What is needed: Your answer should be the exact lines of the data below from the one containing "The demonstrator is" through the one containing "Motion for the"; please include nothing else.

Information shown:
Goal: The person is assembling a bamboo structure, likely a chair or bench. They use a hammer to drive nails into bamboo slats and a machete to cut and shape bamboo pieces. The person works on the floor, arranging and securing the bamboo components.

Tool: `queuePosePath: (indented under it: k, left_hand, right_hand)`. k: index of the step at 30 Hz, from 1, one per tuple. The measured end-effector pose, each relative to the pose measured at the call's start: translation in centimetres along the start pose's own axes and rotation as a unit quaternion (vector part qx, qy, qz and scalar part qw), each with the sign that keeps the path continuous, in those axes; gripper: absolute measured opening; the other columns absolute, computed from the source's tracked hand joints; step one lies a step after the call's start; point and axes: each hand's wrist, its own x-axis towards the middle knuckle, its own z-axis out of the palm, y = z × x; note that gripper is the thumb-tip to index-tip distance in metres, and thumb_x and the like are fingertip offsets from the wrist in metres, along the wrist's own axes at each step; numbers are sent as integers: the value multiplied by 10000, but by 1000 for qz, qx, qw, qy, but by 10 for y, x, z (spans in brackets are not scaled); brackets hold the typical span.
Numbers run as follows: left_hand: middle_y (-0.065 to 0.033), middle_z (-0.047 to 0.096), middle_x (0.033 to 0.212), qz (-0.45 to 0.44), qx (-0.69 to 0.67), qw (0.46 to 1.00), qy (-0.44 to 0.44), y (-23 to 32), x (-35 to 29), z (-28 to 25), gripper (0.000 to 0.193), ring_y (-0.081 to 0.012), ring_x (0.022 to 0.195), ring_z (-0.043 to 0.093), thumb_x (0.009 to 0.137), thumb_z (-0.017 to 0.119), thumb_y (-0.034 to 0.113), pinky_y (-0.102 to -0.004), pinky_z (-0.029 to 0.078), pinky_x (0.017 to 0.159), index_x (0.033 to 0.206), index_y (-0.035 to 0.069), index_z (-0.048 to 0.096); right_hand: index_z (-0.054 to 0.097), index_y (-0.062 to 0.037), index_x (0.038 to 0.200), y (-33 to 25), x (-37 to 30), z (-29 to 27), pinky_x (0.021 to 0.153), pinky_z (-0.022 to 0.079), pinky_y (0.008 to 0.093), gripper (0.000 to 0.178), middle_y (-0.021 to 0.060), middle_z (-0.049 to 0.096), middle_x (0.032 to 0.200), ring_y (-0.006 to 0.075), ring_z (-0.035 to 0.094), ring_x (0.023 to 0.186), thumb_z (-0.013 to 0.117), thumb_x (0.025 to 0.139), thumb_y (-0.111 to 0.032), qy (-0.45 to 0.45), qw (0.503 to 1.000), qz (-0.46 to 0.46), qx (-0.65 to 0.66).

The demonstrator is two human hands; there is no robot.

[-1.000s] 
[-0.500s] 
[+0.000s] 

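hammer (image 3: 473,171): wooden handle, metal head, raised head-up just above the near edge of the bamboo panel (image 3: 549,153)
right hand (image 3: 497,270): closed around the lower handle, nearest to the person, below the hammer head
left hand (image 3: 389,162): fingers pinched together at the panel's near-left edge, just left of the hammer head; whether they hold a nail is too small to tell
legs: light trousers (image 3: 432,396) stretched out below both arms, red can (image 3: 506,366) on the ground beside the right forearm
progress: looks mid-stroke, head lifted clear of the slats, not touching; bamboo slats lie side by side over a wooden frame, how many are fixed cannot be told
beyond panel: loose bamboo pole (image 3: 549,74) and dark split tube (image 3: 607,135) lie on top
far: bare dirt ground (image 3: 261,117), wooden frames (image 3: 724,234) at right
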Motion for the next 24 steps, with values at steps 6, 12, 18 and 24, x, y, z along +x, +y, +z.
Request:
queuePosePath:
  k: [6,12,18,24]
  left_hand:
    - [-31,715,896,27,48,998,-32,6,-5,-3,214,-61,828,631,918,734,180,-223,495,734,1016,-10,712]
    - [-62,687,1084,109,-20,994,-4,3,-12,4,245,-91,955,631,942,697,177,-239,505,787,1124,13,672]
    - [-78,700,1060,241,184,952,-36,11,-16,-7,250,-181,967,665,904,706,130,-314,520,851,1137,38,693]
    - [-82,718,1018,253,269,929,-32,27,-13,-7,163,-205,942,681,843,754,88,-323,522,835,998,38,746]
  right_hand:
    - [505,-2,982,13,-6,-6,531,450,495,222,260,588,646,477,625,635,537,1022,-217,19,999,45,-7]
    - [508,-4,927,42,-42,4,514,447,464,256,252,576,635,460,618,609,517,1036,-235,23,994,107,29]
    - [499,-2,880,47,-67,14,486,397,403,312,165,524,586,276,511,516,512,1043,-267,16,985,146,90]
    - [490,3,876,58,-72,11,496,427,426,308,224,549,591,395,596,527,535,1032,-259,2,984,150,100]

Answer box:
The demonstrator is two human hands; there is no robot.

[-1.000s] 
[-0.500s] 
[+0.000s] 

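hammer (image 3: 473,171): wooden handle, metal head, raised head-up just above the near edge of the bamboo panel (image 3: 549,153)
right hand (image 3: 497,270): closed around the lower handle, nearest to the person, below the hammer head
left hand (image 3: 389,162): fingers pinched together at the panel's near-left edge, just left of the hammer head; whether they hold a nail is too small to tell
legs: light trousers (image 3: 432,396) stretched out below both arms, red can (image 3: 506,366) on the ground beside the right forearm
progress: looks mid-stroke, head lifted clear of the slats, not touching; bamboo slats lie side by side over a wooden frame, how many are fixed cannot be told
beyond panel: loose bamboo pole (image 3: 549,74) and dark split tube (image 3: 607,135) lie on top
far: bare dirt ground (image 3: 261,117), wooden frames (image 3: 724,234) at right
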Motion for the next 24 steps, with values at steps 6, 12, 18 and 24, x, y, z along +x, +y, +z.

Nothing more is required for this answer.